Von der Putzkolonne viel zu früh geweckt, bringen wir unsere Lebensgeister erst mit einem Frühstück im Schein der aufgehenden Sonne in der Bahnhofsgaststätte auf Touren. Anschließend fahren wir die Strecke entlang der Nordküste wieder zurück bis nach Diakofto, einem unbedeutendem Nest, ungefähr auf halber Strecke zwischen Xilokastro und Patras. Der Ort wäre vollkommen unbekannt, wenn nicht ab hier die berühmt-berüchtigte Zahnradbahn abfahren würde, die sich auf 75 Zentimeter Spurweite bis in das 750 Meter hoch gelegene Bergstädtchen Kalavrita quält.

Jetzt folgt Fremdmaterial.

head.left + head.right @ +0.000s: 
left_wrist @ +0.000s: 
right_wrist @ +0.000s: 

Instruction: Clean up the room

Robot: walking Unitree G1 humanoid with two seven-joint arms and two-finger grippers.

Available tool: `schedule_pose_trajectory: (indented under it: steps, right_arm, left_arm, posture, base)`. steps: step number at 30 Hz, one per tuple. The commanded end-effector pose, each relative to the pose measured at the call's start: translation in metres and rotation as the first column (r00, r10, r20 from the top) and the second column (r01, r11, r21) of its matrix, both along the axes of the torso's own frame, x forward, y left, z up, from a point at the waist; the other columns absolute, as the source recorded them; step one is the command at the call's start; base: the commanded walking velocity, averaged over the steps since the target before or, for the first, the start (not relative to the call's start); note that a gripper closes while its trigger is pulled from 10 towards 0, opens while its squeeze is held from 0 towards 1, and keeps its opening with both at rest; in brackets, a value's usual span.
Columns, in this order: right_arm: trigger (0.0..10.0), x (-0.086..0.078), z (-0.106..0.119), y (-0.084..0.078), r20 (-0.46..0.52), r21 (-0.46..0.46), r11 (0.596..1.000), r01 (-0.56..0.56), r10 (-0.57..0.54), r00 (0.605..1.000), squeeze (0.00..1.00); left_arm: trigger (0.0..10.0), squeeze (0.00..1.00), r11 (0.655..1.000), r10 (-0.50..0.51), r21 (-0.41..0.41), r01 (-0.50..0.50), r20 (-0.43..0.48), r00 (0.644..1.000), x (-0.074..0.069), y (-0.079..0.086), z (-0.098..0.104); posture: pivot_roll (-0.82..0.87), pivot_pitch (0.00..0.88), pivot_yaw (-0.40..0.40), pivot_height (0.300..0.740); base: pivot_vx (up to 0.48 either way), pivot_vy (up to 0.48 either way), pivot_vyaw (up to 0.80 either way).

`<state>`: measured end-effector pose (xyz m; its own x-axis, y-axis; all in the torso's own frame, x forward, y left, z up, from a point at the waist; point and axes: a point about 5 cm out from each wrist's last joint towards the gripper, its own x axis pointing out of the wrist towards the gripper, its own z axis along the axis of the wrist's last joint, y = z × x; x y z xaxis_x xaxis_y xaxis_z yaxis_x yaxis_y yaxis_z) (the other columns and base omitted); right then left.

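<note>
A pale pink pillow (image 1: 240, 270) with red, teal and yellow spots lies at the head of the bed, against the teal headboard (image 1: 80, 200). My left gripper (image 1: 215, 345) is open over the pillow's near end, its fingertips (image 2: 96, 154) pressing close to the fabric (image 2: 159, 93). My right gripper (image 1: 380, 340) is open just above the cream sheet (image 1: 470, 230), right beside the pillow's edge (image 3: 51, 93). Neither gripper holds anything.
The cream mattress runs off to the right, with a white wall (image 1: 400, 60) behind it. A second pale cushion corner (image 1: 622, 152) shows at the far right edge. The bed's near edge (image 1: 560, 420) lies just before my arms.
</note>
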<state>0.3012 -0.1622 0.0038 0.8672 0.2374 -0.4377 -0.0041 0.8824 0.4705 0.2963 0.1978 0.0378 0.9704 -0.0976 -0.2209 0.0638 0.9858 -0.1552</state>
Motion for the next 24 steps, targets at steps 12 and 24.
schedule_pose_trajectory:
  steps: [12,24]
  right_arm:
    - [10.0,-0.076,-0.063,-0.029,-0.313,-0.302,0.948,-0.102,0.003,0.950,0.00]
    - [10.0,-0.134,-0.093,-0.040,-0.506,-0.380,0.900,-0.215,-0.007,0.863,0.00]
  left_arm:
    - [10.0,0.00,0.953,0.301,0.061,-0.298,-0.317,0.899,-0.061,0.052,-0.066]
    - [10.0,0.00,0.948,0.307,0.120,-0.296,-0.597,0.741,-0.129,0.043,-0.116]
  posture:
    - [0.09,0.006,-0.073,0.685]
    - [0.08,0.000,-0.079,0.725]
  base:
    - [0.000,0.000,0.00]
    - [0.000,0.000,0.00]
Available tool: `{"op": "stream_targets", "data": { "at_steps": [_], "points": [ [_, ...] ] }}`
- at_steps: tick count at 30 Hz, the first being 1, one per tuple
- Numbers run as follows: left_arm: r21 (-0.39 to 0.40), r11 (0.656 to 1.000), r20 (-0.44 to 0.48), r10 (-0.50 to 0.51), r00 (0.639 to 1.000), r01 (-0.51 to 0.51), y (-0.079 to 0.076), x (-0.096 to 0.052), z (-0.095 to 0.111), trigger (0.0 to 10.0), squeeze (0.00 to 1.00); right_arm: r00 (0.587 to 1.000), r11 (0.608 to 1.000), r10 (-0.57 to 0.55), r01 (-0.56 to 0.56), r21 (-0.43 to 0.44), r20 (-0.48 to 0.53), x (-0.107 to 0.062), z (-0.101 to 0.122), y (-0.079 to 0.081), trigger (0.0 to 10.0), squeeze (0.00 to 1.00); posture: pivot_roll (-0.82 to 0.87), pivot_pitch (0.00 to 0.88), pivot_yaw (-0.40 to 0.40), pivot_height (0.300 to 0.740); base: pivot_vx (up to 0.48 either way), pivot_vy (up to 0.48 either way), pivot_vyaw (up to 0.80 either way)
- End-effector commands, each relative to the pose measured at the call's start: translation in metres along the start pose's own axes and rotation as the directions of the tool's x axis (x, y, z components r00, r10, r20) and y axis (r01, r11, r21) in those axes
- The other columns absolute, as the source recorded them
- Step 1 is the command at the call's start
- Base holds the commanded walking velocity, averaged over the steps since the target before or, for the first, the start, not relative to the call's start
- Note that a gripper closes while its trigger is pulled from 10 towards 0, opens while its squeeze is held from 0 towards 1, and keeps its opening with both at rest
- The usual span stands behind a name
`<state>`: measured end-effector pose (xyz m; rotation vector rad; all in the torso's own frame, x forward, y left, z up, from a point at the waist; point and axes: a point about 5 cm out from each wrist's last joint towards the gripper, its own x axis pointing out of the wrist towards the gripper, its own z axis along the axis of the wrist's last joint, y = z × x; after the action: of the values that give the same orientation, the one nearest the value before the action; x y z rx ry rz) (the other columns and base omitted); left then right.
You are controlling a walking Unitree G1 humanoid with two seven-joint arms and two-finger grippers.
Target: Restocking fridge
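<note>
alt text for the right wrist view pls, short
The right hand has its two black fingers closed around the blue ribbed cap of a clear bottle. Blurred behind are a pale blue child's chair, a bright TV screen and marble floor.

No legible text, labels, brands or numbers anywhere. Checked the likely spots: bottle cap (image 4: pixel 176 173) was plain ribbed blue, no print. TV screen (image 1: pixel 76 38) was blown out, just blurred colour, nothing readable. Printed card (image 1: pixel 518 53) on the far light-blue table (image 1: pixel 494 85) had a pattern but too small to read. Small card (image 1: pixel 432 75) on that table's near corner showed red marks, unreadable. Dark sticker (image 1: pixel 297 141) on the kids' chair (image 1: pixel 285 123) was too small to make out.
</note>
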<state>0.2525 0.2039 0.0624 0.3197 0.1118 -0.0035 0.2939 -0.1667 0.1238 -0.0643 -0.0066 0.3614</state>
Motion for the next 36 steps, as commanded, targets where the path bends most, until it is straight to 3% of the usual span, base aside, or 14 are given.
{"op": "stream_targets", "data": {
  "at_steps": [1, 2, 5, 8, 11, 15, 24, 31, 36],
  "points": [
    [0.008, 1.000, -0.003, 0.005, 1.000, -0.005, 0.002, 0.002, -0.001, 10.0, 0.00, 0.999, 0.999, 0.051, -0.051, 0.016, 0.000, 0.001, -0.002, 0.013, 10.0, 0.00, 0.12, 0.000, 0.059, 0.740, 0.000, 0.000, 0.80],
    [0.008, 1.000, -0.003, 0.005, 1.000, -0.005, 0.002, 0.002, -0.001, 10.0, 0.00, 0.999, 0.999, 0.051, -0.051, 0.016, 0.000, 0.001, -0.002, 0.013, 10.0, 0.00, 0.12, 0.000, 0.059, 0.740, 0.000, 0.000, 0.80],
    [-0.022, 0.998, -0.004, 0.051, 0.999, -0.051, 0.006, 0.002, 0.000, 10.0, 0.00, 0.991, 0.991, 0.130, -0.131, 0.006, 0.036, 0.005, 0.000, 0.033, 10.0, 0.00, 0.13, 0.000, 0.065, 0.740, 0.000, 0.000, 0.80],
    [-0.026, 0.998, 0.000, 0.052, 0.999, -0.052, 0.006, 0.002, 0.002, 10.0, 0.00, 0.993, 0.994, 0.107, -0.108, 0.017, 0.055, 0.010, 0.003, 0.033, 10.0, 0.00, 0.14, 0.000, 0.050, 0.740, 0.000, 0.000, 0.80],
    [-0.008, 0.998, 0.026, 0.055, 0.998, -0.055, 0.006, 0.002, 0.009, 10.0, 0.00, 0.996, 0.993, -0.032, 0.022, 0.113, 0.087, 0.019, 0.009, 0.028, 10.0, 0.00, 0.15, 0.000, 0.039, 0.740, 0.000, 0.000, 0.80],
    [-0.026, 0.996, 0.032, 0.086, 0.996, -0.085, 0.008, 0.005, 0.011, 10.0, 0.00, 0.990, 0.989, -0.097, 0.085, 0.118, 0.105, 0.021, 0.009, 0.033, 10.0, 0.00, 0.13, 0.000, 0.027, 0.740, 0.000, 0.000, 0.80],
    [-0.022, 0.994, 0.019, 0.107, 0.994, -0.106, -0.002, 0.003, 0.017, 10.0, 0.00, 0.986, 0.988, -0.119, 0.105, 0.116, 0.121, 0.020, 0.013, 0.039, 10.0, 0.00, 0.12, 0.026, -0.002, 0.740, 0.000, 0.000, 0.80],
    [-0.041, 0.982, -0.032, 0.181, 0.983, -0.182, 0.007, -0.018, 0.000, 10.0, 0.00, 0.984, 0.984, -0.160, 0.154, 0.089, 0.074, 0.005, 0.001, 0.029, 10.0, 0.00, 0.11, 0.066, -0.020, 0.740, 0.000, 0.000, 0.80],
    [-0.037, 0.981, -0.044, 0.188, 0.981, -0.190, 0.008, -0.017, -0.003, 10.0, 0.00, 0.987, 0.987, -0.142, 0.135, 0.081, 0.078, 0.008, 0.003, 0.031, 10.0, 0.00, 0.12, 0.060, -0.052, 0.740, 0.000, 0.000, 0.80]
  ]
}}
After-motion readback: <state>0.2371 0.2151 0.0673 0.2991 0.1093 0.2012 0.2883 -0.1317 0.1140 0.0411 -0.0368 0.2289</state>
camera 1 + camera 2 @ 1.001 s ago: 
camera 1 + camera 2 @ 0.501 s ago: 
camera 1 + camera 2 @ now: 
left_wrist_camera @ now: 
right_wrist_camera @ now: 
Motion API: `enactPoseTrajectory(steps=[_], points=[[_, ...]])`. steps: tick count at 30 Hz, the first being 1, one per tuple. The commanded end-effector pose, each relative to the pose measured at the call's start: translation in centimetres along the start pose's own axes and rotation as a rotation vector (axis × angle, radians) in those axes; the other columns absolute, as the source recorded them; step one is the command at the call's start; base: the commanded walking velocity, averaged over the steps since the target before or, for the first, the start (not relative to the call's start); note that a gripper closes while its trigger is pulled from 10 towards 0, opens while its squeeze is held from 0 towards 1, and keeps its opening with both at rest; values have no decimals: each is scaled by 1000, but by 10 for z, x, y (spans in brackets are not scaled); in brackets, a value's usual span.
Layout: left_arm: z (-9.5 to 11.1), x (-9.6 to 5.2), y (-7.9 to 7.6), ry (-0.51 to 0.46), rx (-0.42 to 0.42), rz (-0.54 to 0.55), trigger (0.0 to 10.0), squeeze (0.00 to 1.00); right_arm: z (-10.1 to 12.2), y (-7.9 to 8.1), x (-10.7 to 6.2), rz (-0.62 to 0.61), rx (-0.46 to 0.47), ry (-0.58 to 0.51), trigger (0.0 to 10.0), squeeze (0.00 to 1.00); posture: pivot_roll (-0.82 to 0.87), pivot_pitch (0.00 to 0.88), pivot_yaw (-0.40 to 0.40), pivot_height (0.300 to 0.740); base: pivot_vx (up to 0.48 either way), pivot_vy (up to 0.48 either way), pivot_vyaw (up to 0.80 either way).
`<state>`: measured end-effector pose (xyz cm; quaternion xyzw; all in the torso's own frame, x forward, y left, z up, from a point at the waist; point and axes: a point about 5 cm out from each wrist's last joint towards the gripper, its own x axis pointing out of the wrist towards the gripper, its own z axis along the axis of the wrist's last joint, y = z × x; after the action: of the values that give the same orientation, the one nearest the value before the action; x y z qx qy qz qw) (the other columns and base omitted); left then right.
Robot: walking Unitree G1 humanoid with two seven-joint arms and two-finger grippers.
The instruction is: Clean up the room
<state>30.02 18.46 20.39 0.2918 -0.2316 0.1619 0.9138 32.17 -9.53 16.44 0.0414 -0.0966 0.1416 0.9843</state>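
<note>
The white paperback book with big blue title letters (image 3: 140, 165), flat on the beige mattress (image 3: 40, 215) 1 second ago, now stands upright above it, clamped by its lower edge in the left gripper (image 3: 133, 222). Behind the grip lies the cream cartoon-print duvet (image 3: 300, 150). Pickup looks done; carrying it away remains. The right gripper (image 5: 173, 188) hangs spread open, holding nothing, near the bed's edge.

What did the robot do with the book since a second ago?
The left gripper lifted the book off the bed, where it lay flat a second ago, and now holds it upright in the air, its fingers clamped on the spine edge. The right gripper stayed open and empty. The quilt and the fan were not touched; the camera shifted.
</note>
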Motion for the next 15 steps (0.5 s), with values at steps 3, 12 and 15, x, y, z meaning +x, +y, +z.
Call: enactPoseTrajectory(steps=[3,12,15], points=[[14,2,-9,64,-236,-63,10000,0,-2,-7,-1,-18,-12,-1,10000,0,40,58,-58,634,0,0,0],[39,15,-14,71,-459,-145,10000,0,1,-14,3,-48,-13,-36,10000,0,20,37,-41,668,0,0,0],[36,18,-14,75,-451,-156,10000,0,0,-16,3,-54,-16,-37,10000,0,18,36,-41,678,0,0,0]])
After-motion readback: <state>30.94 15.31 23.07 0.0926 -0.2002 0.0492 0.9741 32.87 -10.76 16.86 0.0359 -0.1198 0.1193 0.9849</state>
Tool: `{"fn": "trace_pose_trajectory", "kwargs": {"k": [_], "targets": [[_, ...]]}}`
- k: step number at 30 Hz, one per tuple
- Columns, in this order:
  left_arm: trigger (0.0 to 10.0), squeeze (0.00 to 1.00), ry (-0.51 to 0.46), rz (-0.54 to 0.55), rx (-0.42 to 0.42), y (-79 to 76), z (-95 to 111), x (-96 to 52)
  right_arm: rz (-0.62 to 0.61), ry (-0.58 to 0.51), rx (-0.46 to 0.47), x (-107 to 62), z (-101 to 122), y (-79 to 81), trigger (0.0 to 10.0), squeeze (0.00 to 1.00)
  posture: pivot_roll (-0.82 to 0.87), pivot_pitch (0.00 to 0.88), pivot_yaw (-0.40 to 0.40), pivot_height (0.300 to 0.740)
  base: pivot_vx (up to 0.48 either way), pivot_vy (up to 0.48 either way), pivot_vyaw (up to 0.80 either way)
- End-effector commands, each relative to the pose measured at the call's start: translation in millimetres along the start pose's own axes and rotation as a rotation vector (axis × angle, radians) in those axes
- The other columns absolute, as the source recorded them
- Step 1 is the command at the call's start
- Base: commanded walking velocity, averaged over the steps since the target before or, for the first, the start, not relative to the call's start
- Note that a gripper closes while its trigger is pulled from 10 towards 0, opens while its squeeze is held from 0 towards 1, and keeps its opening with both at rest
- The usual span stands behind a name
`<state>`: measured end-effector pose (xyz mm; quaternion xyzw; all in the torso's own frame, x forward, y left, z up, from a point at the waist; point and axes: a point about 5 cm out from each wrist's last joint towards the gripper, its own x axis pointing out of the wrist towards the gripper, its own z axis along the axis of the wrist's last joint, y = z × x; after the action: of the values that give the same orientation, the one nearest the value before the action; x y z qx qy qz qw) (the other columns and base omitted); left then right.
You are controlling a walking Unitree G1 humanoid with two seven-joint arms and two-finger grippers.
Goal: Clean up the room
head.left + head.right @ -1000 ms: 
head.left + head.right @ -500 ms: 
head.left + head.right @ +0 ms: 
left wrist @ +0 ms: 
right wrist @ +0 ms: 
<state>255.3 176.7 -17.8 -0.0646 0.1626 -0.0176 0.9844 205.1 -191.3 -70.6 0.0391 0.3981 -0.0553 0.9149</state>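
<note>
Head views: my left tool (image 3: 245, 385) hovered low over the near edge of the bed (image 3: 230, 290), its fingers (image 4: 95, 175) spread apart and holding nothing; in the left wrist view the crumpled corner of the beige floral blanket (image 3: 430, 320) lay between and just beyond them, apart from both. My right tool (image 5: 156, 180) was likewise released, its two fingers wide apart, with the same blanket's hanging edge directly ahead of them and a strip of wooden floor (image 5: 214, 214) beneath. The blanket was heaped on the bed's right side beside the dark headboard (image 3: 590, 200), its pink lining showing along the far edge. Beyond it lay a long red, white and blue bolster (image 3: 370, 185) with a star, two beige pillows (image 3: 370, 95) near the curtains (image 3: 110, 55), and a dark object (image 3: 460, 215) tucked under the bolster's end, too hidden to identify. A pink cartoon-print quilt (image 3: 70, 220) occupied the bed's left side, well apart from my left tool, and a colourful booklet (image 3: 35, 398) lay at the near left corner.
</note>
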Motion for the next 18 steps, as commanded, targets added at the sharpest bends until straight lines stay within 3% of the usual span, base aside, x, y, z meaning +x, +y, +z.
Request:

Ein großer Teil der 22 Kilometer langen Strecke verläuft durch die Vouraïkos-Schlucht. Die Art und Weise, wie die Gleise verlegt wurden, fordert mir allerhöchsten Respekt ab. Kaum ein Meter führt über normalen Boden, dafür wechseln sich Brücken, Tunnel, tief zwischen den Felsen eingegrabene Schluchten und in die senkrechten Felswände gesprengte Überhänge einander ab. Eine phantastische Fahrt durch eine grandiose Landschaft. Es ist so beeindruckend, dass ich keinen Augenblick darauf verschwende, die Szenerie auf ein Foto bannen zu wollen - ohnehin ein aussichtsloses Unterfangen. Lediglich die Anwesenheit eines deutschen Kegelclubs, der während der Fahrt lauthals "Oh, wie ist es am Rhein so schön" grölt, schafft es, das Vergnügen der Fahrt etwas zu trüben. Peinlich! Sehr peinlich! Um so mehr auf der Fahrt gerade nach Kalavrita!
In Kalavrita angekommen statten wir der Gedenkstätte des Massakers einen Besuch ab und bummeln danach durch das Städtchen. Eingedenk des furchtbaren Blutbades, das deutsche Soldaten hier vor 43 Jahren anrichteten, fühlen wir uns allerdings nicht so richtig wohl in unserer Haut. Am Nachmittag fahren wir zurück nach Diakofto, steigen dort um und fahren bis Egio, da wir dort auf dem Campingplatz übernachten wollen.
Nachdem wir 1½ Stunden in der Hitze der späten Nachmittagssonne erfolglos versucht haben, einen Campingplatz zu finden, geben wir verschwitzt, erschöpft und frustriert auf und beschließen, mit dem Zug bis Athen zurück zu fahren. Es ist eine sehr schöne Strecke und dort wissen wir wenigstens, wo ein Hotel ist, in dem wir bisher immer untergekommen sind.
Zu den schönsten Bahnlinien der Welt gehört diejenige, die von Patras, am Südufer des Korinthischen
Golfes entlang, über den Isthmus nach Athen führt.
(Gerhart Hauptmann)
Gesagt, getan! So sind wir einige Zeit später zum dritten Mal auf dieser Reise in dem überfüllten, aber bewährten Interrailer-Hotel und besuchen zum Abendessen die in den letzten Wochen ebenfalls schon mehrfach erprobte Taverne.